Wirft man jedoch einen Blick auf die mittlerweile wöchentlich veranstalteten Groß-Demonstrationen gegen die Corona-Maßnahmen, zeigt sich die Polizei meist zurückhaltend. Weit verbreitet sind die Bilder von gewaltbereite Rechtsextremen, die mit Eisbrocken und anderen Gegenständen auf Journalist:innen losgehen. Zumindest wurden die Angreifer „angehalten“.

Die einzelnen Ereignisse mögen das Gesamtbild vielleicht etwas verzehren und die Polizist:innen sind in diesen oft unübersichtlichen Situationen extremen Druck ausgesetzt. Nichtsdestotrotz wird man seit längerer Zeit den Eindruck nicht los, dass das Verhalten der Polizist:innen davon abhängen würde, von wem die jeweilige Demonstration organisiert wird. Auch Karl Nehammer hat es in seiner Zeit als Innenminister nicht geschafft, diesen Eindruck zu erblassen.

5. Trotz Rückkehr der Taliban: Abschiebungen nach Afghanistan

Der Hardliner-Style von Karl Nehammer bei Migrationsthemen zeigte sich nicht nur beim Fall Tina, sondern auch am Beispiel Afghanistan.

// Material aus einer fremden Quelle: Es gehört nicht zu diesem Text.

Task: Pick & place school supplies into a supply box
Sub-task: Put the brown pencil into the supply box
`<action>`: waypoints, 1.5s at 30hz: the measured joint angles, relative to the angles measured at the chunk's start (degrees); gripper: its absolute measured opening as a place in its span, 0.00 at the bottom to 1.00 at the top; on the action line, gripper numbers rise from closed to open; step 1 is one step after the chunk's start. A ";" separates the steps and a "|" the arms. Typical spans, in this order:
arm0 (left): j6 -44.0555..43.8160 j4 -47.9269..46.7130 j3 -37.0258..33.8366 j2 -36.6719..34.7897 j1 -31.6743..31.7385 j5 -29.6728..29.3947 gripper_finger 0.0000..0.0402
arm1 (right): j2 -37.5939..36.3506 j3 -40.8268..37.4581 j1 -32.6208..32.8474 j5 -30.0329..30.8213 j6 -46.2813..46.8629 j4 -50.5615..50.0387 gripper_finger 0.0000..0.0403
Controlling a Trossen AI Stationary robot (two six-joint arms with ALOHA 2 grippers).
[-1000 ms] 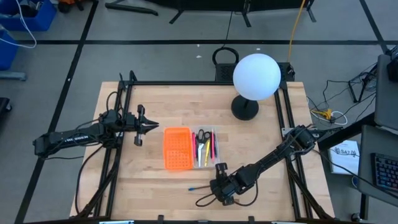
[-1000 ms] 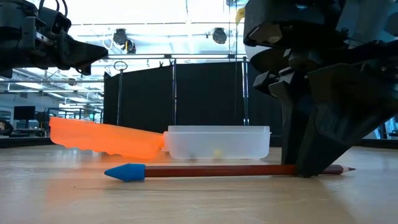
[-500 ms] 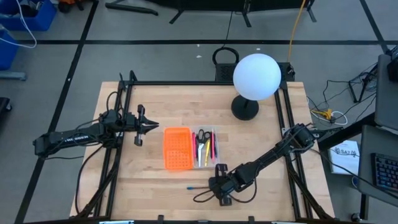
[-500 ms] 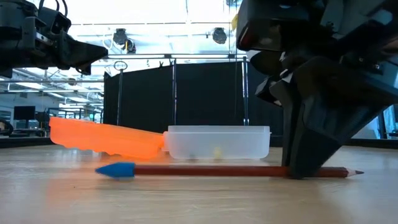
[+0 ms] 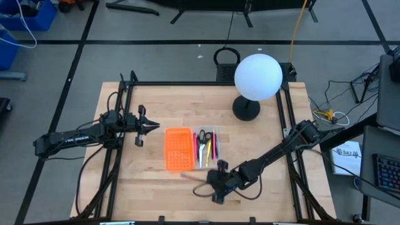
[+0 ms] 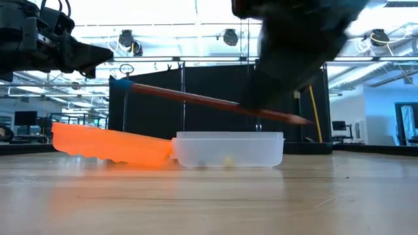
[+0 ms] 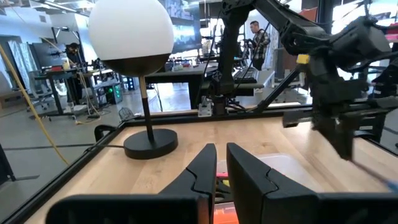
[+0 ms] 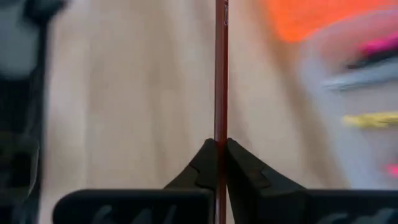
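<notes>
My right gripper (image 5: 217,182) is above the table's near middle, shut on a red-brown pencil (image 6: 189,96) with a blue cap (image 6: 121,83). The clear supply box (image 5: 207,149) sits at the table's middle, its flat bottom on the wood. Inside it lie black-handled scissors (image 5: 202,136) with yellow and pink pens. An orange perforated panel (image 5: 178,149) lies against the box's left side. My left gripper (image 5: 149,127) hovers shut to the left of the panel. My right gripper pinches the pencil's shaft (image 8: 221,134) between its two fingertips (image 8: 202,163), nearer the sharpened end (image 6: 307,120) than the capped one. The fingers come slanting from above and lie across the pencil. It is lifted clear of the table and tilted, capped end higher.
A lamp with a white globe (image 5: 257,76) and black base (image 5: 245,110) stands at the far right of the table. Black frame rails (image 5: 125,100) run along the table's left and right sides. Bare wood lies along the near edge (image 6: 196,202).
My right gripper has risen and moved a little toward the table's left and the supply box, carrying the pencil with it. The pencil lay flat on the table and is now lifted clear and tilted, its blue-capped end highest.
</notes>
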 joint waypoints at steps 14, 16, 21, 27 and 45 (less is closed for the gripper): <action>-1.38 0.37 0.02 0.00 -0.02 1.33 0.12 | -10.80 0.11 -6.07 7.36 24.34 -12.56 0.02; -1.18 0.37 0.02 -0.02 -0.02 1.38 0.12 | -11.95 0.11 -6.98 7.22 28.76 -13.52 0.02; -0.97 0.39 0.02 0.00 0.02 1.37 0.12 | -12.46 0.08 -9.60 2.70 33.29 -14.00 0.02; -0.83 0.41 0.02 0.00 0.02 1.17 0.12 | -11.40 -5.72 -10.92 6.36 40.95 -7.99 0.02; 0.12 4.63 0.04 -0.11 0.11 0.89 0.12 | -4.79 -12.20 -14.65 6.91 51.08 13.23 0.01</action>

Seit August 2021 herrscht dort wieder die terroristische Talibanbewegung. Ein ganzes Land geprägt von Gewalt und Unterdrückung, besonders die Rechte von Frauen sind massiv eingeschränkt. Deshalb entschieden sich viele europäische Länder wie Deutschland und Dänemark dazu, Abschiebungen nach Afghanistan vorerst auszusetzen. Es sei dort momentan einfach zu gefährlich.

Österreich war da ganz anderer Meinung. „So lange abschieben, wie es geht“, sagte Innenminister Nehammer. Am allerwichtigsten war für ihn, das Geschäft der Schlepper zu stören und eine neue Fluchtbewegung nach Mitteleuropa zu verhindern. Für Nehammer würde der Gedanke der Genfer Flüchtlingskonvention schon lange nicht mehr gelebt werden. Eine starke Ansage, ist die Genfer Flüchtlingskonvention der UNHCR doch seit 1951 das wichtigste internationale Abkommen für den Flüchtlingsschutz.

Ob Nehammer solche harten Vorschläge auch als Bundeskanzler bringen wird oder der sanfte Stil der letzten Tage keine Eintagsfliege gewesen ist, wird sich noch zeigen. Ausschließen sollte man in der österreichischen Politik der letzten Jahre auf jeden Fall nichts.